De qualquer forma, a maioria dos especialistas considera que o verdadeiro problema está na situação que o sector financeiro italiano atravessa. "A incerteza associada a este desenvolvimento irá dificultar a recapitalização dos bancos, alguns dos quais precisam desesperadamente de injeções de novo capital", recorda Paul Brain, diretor de ações de Newton (BNY Mellon IM)

A chave estará a 8 de dezembro

Para as obrigações italianas, a data chave continua a ser a reunião do BCE nesta quinta-feira, dia 8 de dezembro, da qual a Fidelity espera que saia uma ampliação do programa de QE durante pelo menos outros seis meses. “Na nossa opinião, o apoio que o BCE está a dar à dívida pública europeia faz com que seja improvável que os spreads das obrigações italianas subam de forma significativa e, neste sentido, o aumento da incerteza no mercado reforçará a postura expansiva do Governing Council da entidade. Portanto, interpretaríamos uma possível venda desenfreada de dívida pública da periferia como uma ocasião de compra”, asseguram. Mas as taxas da obrigação italiana a 10 anos estão abaixo do nível de abertura da passada sexta-feira e o spread com as bunds a 10 anos continua ainda longe dos máximos das últimas semanas, pelo que não se pode afirmar que haja pânico no mercado.

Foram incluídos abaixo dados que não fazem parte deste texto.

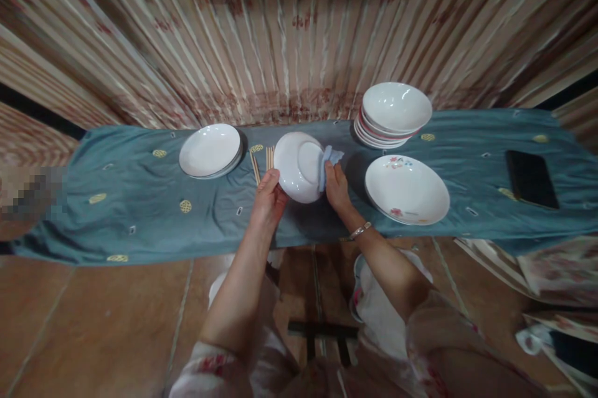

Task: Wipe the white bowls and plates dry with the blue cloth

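A white bowl point(295, 169) is held up over the table, its underside and foot ring facing me. My left hand point(270, 195) grips the bowl's left rim, thumb on the outside. At the right side, my right hand point(337, 186) is closed on a light blue cloth point(329, 161) pressed against the bowl's edge. Several wooden chopsticks point(255, 167) lie just left of the bowl, partly hidden behind it. Right of my right hand sits a wide white bowl with painted flowers point(406, 189). Behind it stands a stack of white bowls point(396, 108), some with red rims.
A narrow table with a teal cloth point(154, 223) runs across the view. White plates point(210, 150) are stacked at left, and a black phone-like slab point(531, 178) lies at right. Pleated patterned curtains point(299, 43) hang behind. A blurred patch covers something at the far left.
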The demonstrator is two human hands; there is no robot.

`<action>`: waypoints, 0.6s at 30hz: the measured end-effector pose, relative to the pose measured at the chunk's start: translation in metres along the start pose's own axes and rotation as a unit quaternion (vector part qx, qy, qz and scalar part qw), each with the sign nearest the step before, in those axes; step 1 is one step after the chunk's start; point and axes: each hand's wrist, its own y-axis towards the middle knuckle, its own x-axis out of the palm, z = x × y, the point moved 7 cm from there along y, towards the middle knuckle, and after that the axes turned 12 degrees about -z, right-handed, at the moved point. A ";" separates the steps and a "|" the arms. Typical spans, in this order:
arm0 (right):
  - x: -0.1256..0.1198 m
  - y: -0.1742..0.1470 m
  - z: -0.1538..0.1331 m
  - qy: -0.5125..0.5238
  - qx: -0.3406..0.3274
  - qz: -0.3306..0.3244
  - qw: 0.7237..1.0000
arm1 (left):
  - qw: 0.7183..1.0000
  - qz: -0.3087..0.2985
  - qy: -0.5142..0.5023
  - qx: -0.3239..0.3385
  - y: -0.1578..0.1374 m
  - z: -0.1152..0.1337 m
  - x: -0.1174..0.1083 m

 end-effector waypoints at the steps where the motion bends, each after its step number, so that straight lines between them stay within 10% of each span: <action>1: 0.000 -0.002 -0.001 -0.002 -0.007 -0.004 1.000 | 1.000 0.009 -0.007 0.001 0.001 -0.001 -0.002; 18: 0.011 -0.063 -0.012 -0.071 -0.051 -0.062 0.994 | 0.991 0.117 -0.063 -0.033 -0.001 0.001 -0.008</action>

Impacto sobre a política do BCE

Outro dos efeitos colaterais do resultado do referendo em Itália passa por perceber que efeitos tem sobre a política do BCE. São muitos os que acreditam que isto influenciará o BCE a continuar  a ser acomodatício, o que pode explicar a favorável reação dos mercados. Na verdade, Mondher Bettaieb mostra-se convencido de que esta quinta-feira Mario Draghi anunciará uma extensão do programa de flexibilização quantitativa até final de 2017. “Fá-lo-á essencialmente porque na Europa, no próximo ano, ainda acontecerão eventos eleitorais importantes, e o presidente do BCE não quer adoptar nenhum risco para o mercado”, diz. Igualmente confiante está o economista chefe do UBP, que considera que a autoridade monetária está preparada para dar liquidez caso seja necessário, e também de forma a evitar fragmentação no mercado de obrigações, através dos programas de QE ou TLTRO.

Tal como recorda Patrick O’Donnell, gestor da Aberdeen, o mercado maioritariamente espera uma prorrogação durante seis meses de 80.000 milhões de euros ao mês. “Se Draghi não der a resposta esperada, ou parecer menos comprometido com o programa de flexibilização quantitativa, os mercados não serão tão otimistas. Poderá facilmente descarrilar o cuidadosamente equilibrado plano de recapitalização que Monte dei Paschi está a tentar levar a cabo neste momento. Se esse plano falhar, isso será uma má notícia para os restantes bancos italianos que necessitam de se recapitalizar. Se Itália não conseguir resolver os problemas das entidades bancárias, chegar-se-á a um caos. Uma vez mais a Europa está numa posição onde a política, o BCE e os bancos estão perigosamente ligados”, assegura.